- **Requirement**
Reply only with how many lines below contain "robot".

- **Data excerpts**
____________________

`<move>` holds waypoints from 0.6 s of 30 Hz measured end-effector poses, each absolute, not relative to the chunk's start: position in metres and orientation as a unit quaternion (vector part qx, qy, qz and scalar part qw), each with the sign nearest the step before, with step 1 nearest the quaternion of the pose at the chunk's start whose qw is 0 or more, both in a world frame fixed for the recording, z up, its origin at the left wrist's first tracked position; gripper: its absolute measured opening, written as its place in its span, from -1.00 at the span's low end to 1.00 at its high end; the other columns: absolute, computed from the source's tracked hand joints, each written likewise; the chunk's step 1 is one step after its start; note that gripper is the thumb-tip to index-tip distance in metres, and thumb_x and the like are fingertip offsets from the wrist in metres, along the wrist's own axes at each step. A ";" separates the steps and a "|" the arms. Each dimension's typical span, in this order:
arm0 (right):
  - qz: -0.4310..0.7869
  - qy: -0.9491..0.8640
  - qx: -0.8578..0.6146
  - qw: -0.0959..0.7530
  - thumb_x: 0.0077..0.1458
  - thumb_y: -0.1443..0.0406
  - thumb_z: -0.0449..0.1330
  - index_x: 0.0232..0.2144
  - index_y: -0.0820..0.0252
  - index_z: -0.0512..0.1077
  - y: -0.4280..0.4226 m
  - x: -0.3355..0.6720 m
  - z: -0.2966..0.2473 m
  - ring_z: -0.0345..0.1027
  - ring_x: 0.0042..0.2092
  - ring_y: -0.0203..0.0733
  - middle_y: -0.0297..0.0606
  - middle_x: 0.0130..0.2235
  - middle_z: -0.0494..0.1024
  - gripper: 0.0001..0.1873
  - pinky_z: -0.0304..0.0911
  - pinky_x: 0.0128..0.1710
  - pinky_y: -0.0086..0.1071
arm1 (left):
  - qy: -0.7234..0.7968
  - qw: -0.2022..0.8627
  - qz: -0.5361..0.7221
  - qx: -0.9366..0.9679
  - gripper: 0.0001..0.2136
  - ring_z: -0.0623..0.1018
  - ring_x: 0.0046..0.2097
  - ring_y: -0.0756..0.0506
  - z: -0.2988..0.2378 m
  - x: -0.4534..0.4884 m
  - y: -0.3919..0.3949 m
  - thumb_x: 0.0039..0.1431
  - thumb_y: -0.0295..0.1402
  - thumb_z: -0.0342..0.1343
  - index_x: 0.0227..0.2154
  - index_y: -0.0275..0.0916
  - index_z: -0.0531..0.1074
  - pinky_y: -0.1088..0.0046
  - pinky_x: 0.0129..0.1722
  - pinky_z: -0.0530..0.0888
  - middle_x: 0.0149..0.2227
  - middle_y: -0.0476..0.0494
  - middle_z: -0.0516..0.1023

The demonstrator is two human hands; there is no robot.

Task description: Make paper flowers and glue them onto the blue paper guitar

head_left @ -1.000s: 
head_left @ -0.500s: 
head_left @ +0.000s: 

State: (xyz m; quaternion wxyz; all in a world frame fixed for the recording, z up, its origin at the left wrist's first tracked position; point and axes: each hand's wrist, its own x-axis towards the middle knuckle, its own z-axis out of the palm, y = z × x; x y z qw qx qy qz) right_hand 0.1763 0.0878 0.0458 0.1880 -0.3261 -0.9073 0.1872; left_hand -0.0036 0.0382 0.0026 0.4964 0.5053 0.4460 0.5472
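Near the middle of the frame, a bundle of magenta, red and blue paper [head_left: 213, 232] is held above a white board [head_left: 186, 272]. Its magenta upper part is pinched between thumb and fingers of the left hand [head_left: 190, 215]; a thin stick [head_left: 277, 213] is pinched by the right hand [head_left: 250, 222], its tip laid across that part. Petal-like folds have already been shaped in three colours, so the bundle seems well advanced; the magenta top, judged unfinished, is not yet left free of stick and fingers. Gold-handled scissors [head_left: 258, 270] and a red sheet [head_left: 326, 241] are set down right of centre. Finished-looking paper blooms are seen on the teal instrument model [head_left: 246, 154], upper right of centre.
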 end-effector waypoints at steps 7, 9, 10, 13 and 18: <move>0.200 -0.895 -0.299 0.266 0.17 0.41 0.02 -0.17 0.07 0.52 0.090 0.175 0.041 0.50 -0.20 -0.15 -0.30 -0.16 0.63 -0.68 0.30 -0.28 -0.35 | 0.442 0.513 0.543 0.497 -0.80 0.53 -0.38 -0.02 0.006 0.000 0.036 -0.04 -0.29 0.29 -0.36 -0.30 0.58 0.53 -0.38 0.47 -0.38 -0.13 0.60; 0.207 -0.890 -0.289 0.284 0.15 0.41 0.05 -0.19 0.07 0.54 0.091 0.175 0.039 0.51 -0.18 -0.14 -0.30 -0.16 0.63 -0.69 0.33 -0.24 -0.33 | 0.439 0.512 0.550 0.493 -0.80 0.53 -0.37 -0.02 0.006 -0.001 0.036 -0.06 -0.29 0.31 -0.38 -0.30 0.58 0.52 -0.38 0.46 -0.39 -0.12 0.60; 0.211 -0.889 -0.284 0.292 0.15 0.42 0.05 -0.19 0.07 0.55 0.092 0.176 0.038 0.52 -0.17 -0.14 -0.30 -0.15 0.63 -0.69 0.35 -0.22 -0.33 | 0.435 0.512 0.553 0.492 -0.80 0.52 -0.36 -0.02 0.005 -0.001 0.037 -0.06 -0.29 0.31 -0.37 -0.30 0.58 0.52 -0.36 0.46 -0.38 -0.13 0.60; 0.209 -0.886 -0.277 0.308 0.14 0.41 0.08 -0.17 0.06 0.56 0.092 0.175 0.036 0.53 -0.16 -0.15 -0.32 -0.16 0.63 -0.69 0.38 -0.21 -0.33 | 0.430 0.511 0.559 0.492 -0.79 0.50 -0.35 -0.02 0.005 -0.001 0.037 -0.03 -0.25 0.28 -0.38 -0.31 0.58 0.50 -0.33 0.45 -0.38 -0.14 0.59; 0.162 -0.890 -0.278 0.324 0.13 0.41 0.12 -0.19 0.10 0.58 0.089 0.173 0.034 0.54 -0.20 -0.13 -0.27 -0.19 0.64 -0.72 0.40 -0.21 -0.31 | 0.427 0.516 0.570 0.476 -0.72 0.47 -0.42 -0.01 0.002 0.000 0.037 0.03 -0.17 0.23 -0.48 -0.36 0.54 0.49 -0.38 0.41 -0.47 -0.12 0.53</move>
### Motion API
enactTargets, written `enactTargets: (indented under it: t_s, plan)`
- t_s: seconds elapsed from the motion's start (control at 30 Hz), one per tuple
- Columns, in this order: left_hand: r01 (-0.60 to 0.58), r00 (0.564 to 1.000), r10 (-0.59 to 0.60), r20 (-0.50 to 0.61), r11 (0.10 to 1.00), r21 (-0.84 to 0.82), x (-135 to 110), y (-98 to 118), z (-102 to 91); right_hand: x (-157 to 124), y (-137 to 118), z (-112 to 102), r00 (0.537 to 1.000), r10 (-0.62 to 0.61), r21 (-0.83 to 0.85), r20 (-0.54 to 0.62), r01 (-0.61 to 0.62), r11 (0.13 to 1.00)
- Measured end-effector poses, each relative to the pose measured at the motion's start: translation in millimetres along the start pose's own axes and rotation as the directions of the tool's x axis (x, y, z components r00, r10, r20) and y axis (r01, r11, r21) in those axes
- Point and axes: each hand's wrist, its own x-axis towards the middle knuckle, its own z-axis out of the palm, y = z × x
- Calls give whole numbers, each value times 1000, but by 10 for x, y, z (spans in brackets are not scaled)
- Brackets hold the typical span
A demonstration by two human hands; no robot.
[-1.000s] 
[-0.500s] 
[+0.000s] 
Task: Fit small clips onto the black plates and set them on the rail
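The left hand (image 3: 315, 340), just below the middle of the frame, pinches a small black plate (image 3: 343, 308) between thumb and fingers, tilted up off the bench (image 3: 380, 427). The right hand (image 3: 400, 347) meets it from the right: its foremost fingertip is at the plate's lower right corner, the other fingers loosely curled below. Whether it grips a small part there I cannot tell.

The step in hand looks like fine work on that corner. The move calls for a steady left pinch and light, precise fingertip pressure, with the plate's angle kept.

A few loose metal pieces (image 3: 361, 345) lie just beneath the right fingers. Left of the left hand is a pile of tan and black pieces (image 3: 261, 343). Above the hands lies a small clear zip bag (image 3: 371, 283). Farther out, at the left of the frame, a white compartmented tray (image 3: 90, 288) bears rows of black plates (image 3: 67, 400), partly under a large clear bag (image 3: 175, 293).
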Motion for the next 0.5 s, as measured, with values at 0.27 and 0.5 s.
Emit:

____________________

- **Answer for the task**
2